**YOUR GOAL:**
Leave the images aside and copy out the whole listing, exact to the word.

== Segment start ==

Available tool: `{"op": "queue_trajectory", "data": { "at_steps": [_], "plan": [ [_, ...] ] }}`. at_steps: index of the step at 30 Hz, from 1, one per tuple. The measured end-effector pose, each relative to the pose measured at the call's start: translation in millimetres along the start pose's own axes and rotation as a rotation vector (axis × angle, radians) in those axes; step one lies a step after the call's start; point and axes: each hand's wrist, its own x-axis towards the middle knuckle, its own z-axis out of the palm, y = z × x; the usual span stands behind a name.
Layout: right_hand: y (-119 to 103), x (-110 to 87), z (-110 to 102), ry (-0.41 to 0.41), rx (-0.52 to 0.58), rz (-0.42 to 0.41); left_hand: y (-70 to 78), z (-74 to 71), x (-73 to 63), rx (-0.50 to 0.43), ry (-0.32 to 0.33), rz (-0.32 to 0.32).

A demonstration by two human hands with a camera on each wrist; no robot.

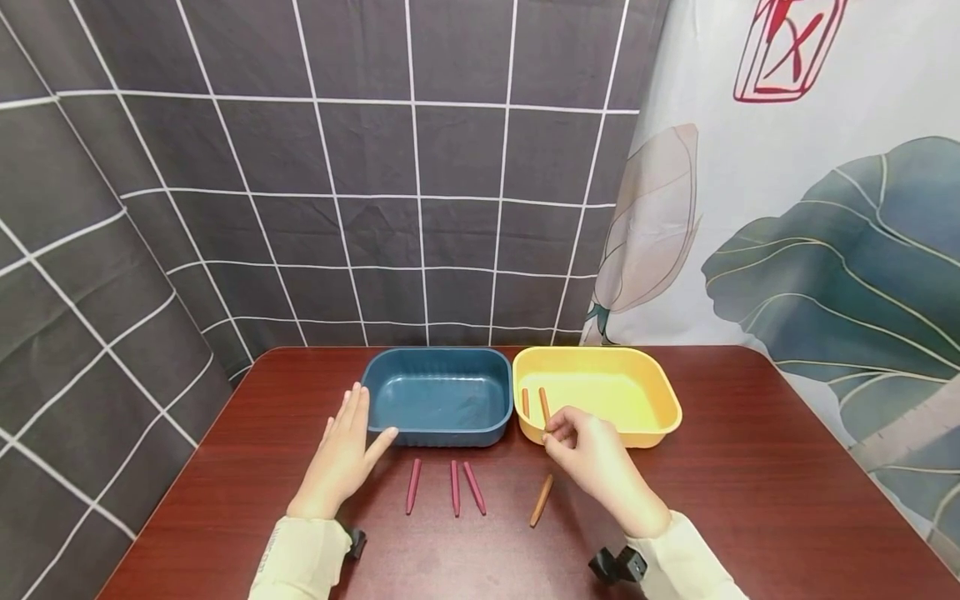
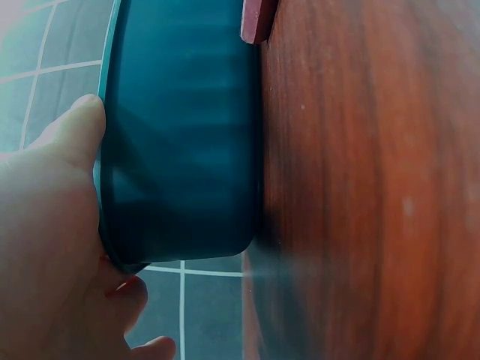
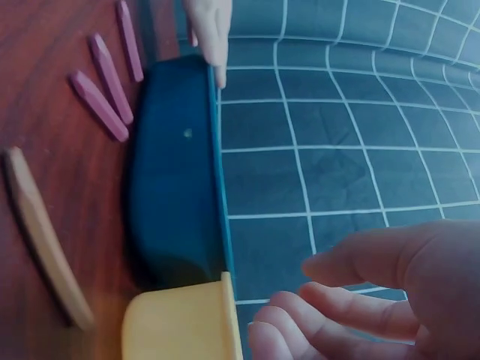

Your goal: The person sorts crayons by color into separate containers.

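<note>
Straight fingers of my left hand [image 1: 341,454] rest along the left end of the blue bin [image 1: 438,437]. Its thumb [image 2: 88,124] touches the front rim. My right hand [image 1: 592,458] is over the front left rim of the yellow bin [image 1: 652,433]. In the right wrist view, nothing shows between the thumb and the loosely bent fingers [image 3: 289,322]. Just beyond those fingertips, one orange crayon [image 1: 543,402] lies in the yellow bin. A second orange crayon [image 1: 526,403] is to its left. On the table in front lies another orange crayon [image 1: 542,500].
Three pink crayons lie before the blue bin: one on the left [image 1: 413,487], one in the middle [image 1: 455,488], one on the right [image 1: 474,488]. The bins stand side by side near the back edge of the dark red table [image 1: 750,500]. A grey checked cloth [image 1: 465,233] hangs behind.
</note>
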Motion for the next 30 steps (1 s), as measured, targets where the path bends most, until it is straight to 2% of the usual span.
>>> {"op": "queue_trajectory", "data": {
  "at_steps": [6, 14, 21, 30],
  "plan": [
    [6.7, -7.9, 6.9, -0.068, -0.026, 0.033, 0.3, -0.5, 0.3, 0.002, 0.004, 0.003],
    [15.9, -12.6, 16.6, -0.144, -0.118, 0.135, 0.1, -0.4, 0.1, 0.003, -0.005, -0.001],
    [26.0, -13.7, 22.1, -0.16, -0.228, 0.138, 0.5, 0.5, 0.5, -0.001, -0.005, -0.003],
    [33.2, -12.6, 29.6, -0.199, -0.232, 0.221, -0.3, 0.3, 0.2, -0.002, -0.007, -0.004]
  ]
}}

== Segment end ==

**EXERCISE RESPONSE:**
Available tool: `{"op": "queue_trajectory", "data": { "at_steps": [_], "plan": [ [_, ...] ] }}`. at_steps: index of the step at 30 Hz, from 1, one per tuple. The measured end-effector pose, each relative to the pose measured at the call's start: translation in millimetres along the start pose's own axes and rotation as a rotation vector (axis × angle, radians) in those axes; step one lies a step after the call's start; point and axes: each hand's wrist, its own x-axis towards the middle knuckle, its own z-axis out of the palm, y = z × x; the usual span stands behind a name.
Layout: right_hand: y (-119 to 103), x (-110 to 87), z (-110 to 102), ry (-0.41 to 0.41), rx (-0.52 to 0.58), rz (-0.42 to 0.41); left_hand: y (-70 to 78), z (-74 to 71), x (-73 to 63), rx (-0.50 to 0.43), ry (-0.32 to 0.33), rz (-0.32 to 0.32).

A demonstration by two human hands with a camera on each wrist; no robot.


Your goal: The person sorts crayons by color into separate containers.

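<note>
Straight fingers of my left hand [image 1: 341,454] rest along the left end of the blue bin [image 1: 438,437]. Its thumb [image 2: 88,124] touches the front rim. My right hand [image 1: 592,458] is over the front left rim of the yellow bin [image 1: 652,433]. In the right wrist view, nothing shows between the thumb and the loosely bent fingers [image 3: 289,322]. Just beyond those fingertips, one orange crayon [image 1: 543,402] lies in the yellow bin. A second orange crayon [image 1: 526,403] is to its left. On the table in front lies another orange crayon [image 1: 542,500].
Three pink crayons lie before the blue bin: one on the left [image 1: 413,487], one in the middle [image 1: 455,488], one on the right [image 1: 474,488]. The bins stand side by side near the back edge of the dark red table [image 1: 750,500]. A grey checked cloth [image 1: 465,233] hangs behind.
</note>
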Motion for the next 30 steps (1 s), as measured, targets where the path bends most, until it is straight to 2% of the usual span.
>>> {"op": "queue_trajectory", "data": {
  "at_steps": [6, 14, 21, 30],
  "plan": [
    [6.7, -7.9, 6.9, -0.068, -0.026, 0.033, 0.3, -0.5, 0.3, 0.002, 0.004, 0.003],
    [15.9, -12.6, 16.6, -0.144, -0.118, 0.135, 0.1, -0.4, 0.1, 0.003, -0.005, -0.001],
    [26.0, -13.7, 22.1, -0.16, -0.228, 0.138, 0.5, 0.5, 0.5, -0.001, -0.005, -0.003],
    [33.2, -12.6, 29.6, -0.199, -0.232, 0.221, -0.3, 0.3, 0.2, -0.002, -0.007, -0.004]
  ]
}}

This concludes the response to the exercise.